TOP Deadline updates in Houdini 18.0.399 (new MQ)

   7767   15   3
User Avatar
Member
571 posts
Joined: May 2017
Offline
The TOP Deadline scheduler has received some changes in Houdini 18.0.399.
You'll find the latest daily builds here: https://www.sidefx.com/download/daily-builds/#category-devel [www.sidefx.com]

New parms for the Message Queue:


The main change here is the Message Queue (MQ) server mechanism we use for reporting results back from jobs running on the farm. After we introduced it, there have been quite a few issues related to it. We made some improvements to address these. Currently we are trying it out with the TOP Deadline scheduler to test it out, and get feedback.

There are now 3 types of MQ modes: Local, Farm, Connect
  • Local (default) creates MQ server on local machine (ideal if no firewall)
  • Farm creates MQ job (with its own job settings) on the farm
  • Connect will connect to already running MQ server (only for new MQ, see below)

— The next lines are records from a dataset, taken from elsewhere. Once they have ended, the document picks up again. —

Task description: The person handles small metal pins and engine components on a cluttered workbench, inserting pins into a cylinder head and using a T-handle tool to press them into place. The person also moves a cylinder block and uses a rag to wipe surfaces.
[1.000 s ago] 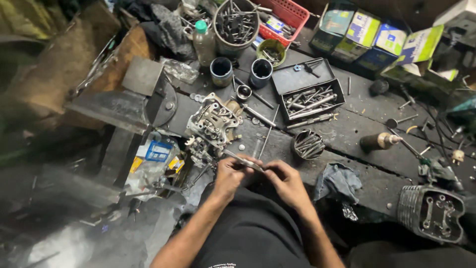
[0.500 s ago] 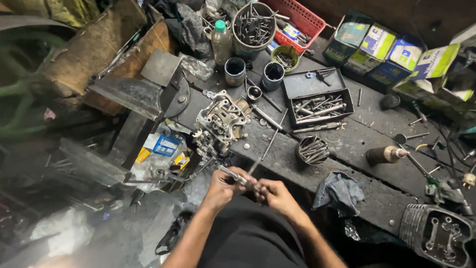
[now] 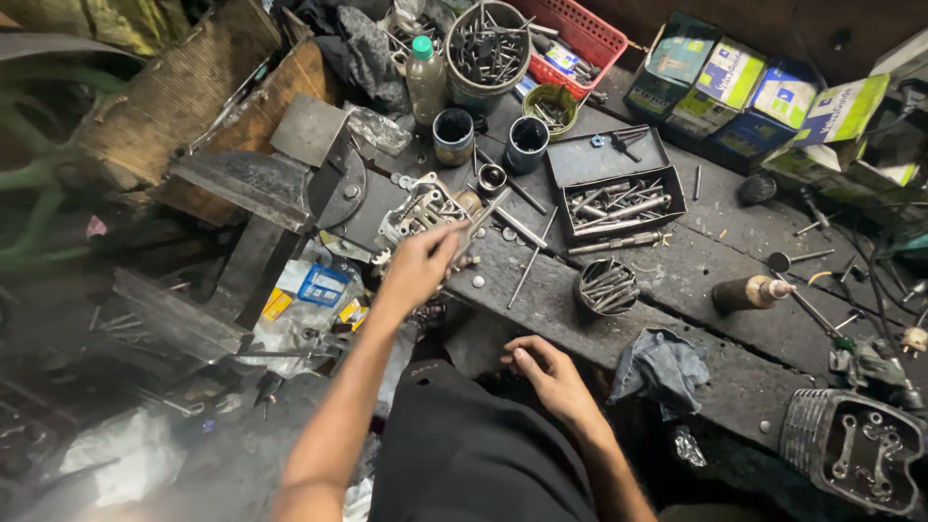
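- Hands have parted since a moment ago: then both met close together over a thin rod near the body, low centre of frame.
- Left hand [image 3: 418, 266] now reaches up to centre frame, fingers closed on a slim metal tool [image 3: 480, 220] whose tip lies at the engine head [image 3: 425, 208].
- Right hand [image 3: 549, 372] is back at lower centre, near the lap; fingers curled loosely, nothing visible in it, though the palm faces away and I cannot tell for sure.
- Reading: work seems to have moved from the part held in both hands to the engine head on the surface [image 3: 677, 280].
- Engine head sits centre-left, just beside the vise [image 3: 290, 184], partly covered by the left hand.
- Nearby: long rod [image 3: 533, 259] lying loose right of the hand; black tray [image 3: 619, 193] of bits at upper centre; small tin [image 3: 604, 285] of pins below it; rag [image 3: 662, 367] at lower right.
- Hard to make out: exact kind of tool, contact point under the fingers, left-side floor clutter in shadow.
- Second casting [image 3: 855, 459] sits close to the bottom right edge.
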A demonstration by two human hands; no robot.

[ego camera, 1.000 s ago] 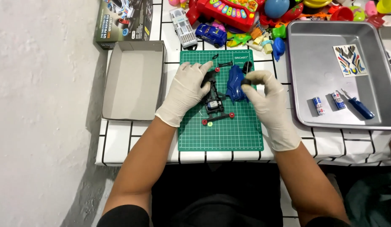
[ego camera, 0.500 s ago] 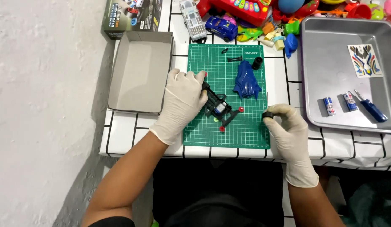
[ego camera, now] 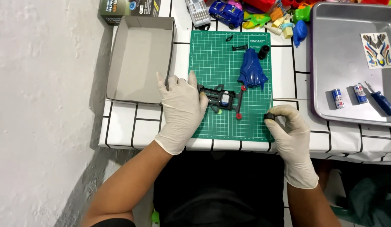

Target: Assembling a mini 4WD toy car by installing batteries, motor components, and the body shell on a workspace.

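Grey cardboard box lid (ego camera: 140, 59) sits open side up at the tabletop's left edge, just beside the green cutting mat (ego camera: 216, 59). Left hand (ego camera: 181, 110), white glove, lies flat over the mat's left edge, fingers spread. Thumb side touches the black toy car chassis (ego camera: 221, 99); it presses, no pinch. Chassis sits mid-mat, small motor in it, bar with red rollers (ego camera: 241, 102) on its right end. Blue car body shell (ego camera: 251, 70) lies above that, apart from the chassis. One loose black wheel (ego camera: 263, 51) and small black parts (ego camera: 239, 47) near the mat's top right corner. Right hand (ego camera: 290, 132), gloved, at the mat's bottom right corner, thumb and forefinger pinching a small black tyre (ego camera: 268, 116). Further right, metal tray (ego camera: 330, 25) holds a sticker sheet (ego camera: 377, 50), two small batteries (ego camera: 348, 95) and a blue-handled screwdriver (ego camera: 381, 101). Coloured toys (ego camera: 263, 12) piled along the tabletop's far edge.
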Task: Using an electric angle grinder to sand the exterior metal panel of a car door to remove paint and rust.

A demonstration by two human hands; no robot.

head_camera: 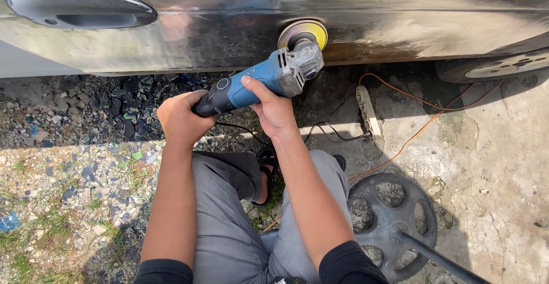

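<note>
Rough concrete and gravel ground [503,147] filled the lower frame, with a black fan base [394,218] lying at the lower right beside the person's grey trousers [229,227]. Higher up, the left hand [182,118] was closed around the dark rear handle of a blue angle grinder [257,81], and the right hand [273,109] gripped its body from below. Right of them a white power strip [367,109] lay with an orange cable [423,121]. Farthest, at the top centre, the grinder's yellow disc [303,32] touched the bare metal car door [400,21], below the door handle [80,9] at upper left.
</note>
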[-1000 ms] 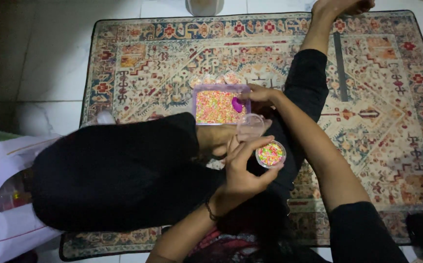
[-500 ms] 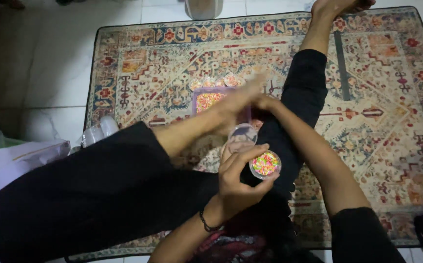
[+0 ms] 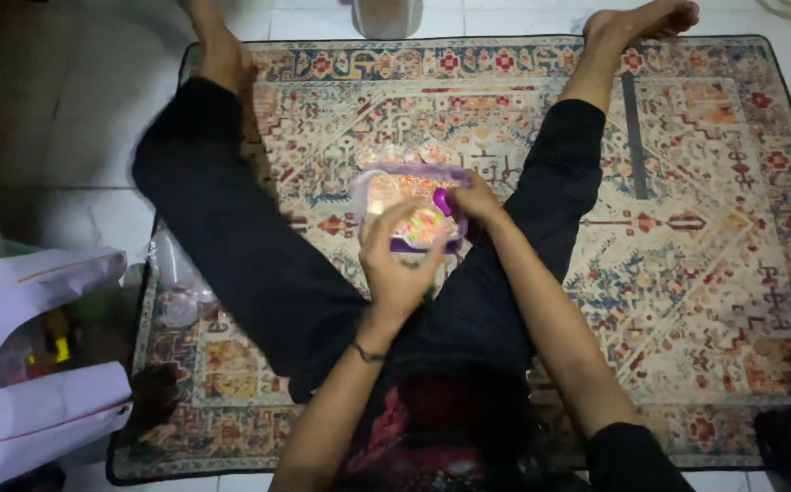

Previously the TOP Deadline scheduler always created a MQ server running on the farm, either as a background process, or as a task. Now, it will always default to running it locally on the submission machine (Local mode). This should reduce a lot of the MQ network and job scheduling issues.

If you do have firewalls between the farm machines and the submission machine, then you can use the Farm mode to have the MQ server run on the farm, allowing the work tasks to report results to it. Then you can open up limited ports through the firewalls from the MQ server to your submission machine, and specify those ports on the parm interface posted above. Note that MQ server runs as a job taking up a farm machine slot. To alleviate this, there are new parms to specify job settings just for the MQ job.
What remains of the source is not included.